Should Ecuador continue drilling in one of the most biodiverse corners of the Amazon or should it keep the oil underground? On Sunday, its people will decide in a binding referendum that landed on the ballot after a decade-long fight by young activists.
As the world faces twin ecological crises of climate change and ecosystem collapse, the vote will determine what one country’s citizens are willing to give up to protect the planet.
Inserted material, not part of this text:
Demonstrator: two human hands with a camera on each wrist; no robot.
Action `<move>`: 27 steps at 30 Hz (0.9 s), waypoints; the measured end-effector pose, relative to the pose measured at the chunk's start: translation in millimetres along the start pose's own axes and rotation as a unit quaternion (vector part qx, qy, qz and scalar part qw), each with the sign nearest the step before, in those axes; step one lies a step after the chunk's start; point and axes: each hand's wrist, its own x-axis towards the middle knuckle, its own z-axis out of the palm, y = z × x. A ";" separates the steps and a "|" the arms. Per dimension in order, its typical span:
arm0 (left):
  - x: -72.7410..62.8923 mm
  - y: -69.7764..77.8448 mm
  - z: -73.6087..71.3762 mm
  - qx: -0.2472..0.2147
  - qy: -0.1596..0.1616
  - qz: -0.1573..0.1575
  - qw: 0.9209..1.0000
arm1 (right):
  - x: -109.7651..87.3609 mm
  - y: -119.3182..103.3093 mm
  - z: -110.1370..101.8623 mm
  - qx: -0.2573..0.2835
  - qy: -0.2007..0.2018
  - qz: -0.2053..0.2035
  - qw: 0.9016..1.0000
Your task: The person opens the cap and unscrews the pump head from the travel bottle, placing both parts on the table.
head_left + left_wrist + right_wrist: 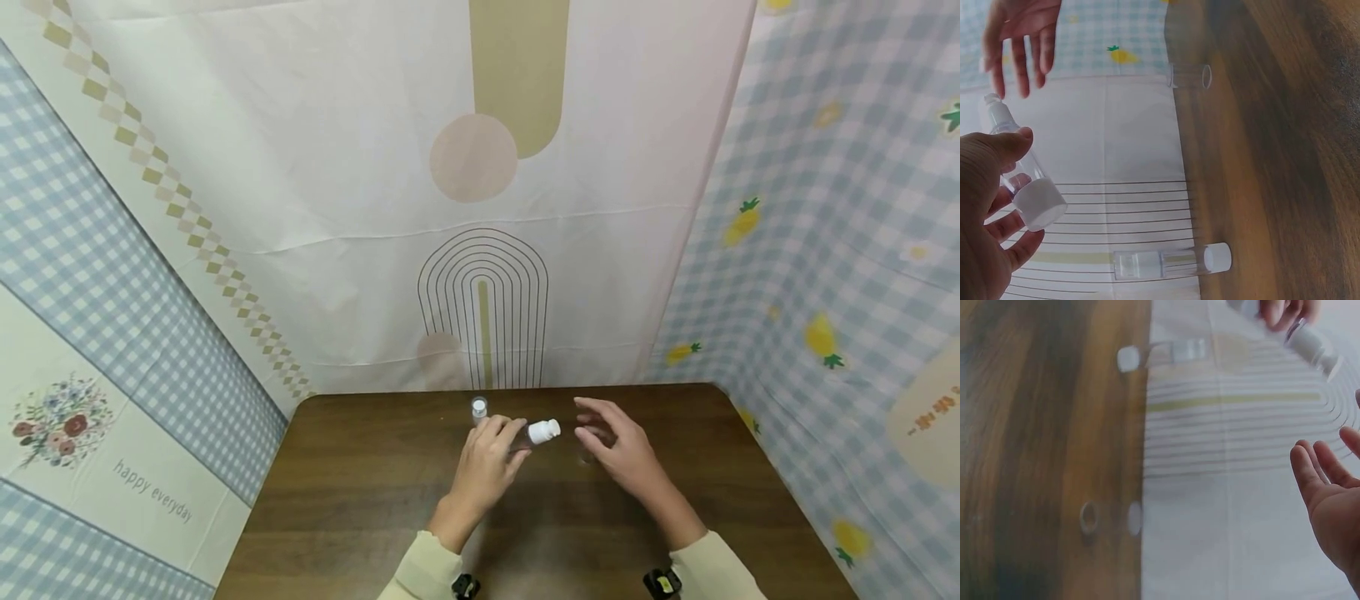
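Observation:
My left hand (483, 467) grips a clear pump bottle (1040, 205) around its body, tilted so that its white pump head (543, 431) points up and to the right. The bottle's white base shows below the fingers in the left wrist view. Just right of the pump head, apart from it, my right hand (622, 450) is raised with fingers spread, holding nothing. A second clear bottle with a white base (1217, 257) stands upright on the table behind the left hand. Near the right hand a clear cap (1190, 76) stands on the table; it is mostly hidden in the head view.
The brown wooden table (352, 475) reaches back to a white printed cloth (360, 292). Blue checked cloth with pineapples (795, 267) hangs on the right, and another checked cloth (135, 217) hangs on the left.

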 end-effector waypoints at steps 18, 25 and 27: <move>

The section of jungle on the ballot Sunday, part of Yasuní National Park, is one of the most ecologically rich places on Earth and home to Indigenous people who want no contact with outsiders. The vote comes as the planet swelters under record-breaking heat and scientists warn that the Amazon rainforest is dangerously close to a tipping point that could turn it into grasslands.
But oil is Ecuador’s most important export and the government is campaigning for drilling to continue. According to official estimates, the country stands to lose $1.2 billion in revenue a year if the oil is left underground.
“It’s historic,” said Pedro Bermeo, one of the founding members of Yasunidos, the group behind the referendum. “We’re democratizing environmental politics.”
Adding to the tension in Ecuador is a worsening political and security crisis. The Sunday election was called in May after President Guillermo Lasso, facing impeachment proceedings, invoked his right to dissolve Congress. Then, last week, one of the presidential candidates, Fernando Villavicencio, was assassinated.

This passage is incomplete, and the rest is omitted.